En observant attentivement la morphologie du massif sur et sous terre, nous estimons avoir trouvé les raisons de cette anomalie.
Si l'on se place face au Cirque des Foules, et qu'on suive de l'œil les couches rocheuses, on s'aperçoit facilement que celles-ci vont en descendant à 30° environ du Nord au Sud, et se redressent ensuite, leur point le plus bas coïncidant avec le centre de la falaise. Mais peu après, on remarque, à demi masqué par une pente d'éboulis, un véritable chaos rocheux où tous les bancs sont bouleversés. Toute la face sud, celle qui domine Montbrillant se relève ensuite avec un angle de 40°.
Le chaos rocheux situe une faille verticale qui partant des Foules se prolonge jusqu'à la vallée du Flumen. En comparant l'altitude des couches identiques de part et d'autre de la faille, nous avons acquis la certitude que tout le bloc sud du Cirque des Foules a opéré un glissement à la fois vertical et latéral en direction ouest, son sommet restant cependant en contact avec l'arrière-plan. Il s'est donc formé entre ce bloc montagneux et le massif des Grès un espace libre de section triangulaire, dont la base est sur les marnes oxfordiennes. Cet espace s'est rempli de matériaux d'effondrement, laissant à l'eau un passage exceptionnellement favorable.
Cette grande faille a des prolongements sous terre, et en examinant les parois de la grotte, nous la retrouvons presque dans le même axe, aux Grands Puits, à l'Escargot et dans la galerie du point 13.
Il est à peu près certain, vu la durée exceptionnelle de propagation de l'eau colorée, qu'entre le premier torrent des Foules et Montbrillant, il existe parallèlement à la paroi du cirque et toujours dans l'axe de la faille un réseau complexe de galeries d'eau étroites et profondes où le courant perd toute sa vitesse.
Quoi d'étonnant, dans ces conditions, que l'eau trouvant un chemin tout tracé, s'y soit précipitée pour aller ressortir en un lieu inattendu.

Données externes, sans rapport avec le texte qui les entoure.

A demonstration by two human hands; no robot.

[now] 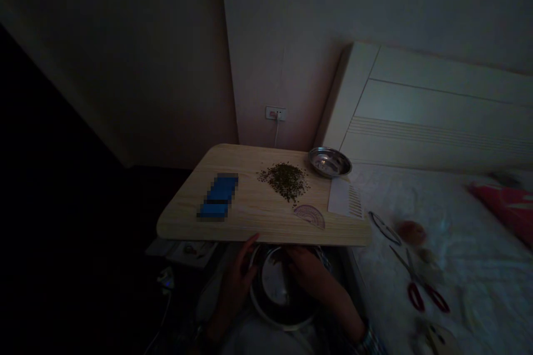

Cependant l'inexorable loi des profondeurs prend sa revanche. D'année en année, on remarque une baisse du volume de la résurgence de Montbrillant au profit de celles des Foules. C'est que, tandis que les crues amènent des matériaux argileux qui colmatent les biefs tranquilles, le torrent creuse le bas du synclinal, y approfondit son lit et retrouve peu à peu son chemin normal. Un jour toute l'eau viendra résurger au centre du cirque.
Rassurez-vous cependant, usagers de la conduite de Montbrillant. En géologie les siècles ne comptent pas, les millénaires bien peu, et ce jour fatidique se perd dans la nuit des temps, ou au moins dans un avenir que vous n'aurez pas le loisir de connaître… et nous non plus.